Total the lines of the entries below that hold the string "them", then write only that total.

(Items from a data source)
□ □ □

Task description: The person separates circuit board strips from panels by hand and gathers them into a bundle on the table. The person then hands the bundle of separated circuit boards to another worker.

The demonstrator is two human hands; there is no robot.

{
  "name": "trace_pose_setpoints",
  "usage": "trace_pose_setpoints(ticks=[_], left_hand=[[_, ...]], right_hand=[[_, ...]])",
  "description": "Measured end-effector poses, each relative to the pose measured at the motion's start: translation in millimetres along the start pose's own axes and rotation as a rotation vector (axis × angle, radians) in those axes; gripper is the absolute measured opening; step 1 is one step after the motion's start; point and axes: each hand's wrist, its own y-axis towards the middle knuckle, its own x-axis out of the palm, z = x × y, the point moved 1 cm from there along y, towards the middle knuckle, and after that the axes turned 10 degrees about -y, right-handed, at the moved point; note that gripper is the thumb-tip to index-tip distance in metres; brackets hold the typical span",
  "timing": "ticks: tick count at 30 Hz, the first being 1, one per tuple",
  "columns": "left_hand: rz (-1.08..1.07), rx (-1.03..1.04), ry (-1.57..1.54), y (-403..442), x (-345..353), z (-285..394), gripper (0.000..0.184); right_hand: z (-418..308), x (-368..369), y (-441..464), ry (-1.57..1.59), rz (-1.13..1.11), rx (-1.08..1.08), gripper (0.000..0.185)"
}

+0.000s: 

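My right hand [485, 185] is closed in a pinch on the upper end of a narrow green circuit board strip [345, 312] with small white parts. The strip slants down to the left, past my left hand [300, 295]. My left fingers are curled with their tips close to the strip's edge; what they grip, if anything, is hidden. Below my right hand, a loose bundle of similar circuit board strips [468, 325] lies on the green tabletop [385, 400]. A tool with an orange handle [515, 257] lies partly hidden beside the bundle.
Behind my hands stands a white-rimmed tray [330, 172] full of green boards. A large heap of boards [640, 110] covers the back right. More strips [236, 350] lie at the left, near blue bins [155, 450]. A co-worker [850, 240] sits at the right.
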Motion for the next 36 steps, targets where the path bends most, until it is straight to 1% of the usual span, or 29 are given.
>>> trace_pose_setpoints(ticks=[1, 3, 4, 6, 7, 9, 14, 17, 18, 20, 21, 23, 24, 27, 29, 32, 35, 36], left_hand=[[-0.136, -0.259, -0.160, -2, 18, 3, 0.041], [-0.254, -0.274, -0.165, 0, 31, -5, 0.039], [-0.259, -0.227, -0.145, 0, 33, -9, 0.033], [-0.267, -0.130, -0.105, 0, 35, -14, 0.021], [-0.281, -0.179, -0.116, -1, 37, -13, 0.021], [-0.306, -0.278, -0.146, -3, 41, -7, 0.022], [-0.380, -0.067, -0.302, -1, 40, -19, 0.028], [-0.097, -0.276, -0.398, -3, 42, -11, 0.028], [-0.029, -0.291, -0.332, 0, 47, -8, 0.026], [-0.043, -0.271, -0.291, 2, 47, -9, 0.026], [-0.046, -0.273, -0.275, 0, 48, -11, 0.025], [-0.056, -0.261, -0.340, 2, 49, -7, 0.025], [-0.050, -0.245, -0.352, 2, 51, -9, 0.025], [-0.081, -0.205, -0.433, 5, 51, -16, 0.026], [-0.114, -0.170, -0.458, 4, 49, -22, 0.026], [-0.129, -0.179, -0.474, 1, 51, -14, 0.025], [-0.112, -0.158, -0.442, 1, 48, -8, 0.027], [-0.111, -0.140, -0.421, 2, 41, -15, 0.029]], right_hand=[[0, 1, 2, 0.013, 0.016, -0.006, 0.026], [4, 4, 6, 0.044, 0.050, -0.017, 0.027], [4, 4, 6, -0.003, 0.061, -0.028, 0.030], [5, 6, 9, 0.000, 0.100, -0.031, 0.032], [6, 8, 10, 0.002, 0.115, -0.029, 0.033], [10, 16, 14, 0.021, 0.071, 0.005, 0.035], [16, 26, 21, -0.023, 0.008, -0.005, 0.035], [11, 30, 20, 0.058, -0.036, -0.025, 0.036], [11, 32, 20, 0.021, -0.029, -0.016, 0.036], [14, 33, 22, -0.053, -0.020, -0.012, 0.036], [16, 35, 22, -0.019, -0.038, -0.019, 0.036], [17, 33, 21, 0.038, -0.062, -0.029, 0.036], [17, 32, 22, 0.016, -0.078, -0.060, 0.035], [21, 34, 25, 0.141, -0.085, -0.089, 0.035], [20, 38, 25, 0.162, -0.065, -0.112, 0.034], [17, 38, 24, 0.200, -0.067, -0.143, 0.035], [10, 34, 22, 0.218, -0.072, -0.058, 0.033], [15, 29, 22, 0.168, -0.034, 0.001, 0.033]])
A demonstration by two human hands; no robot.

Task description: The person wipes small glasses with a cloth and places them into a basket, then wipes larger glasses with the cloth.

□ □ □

Written solution: 2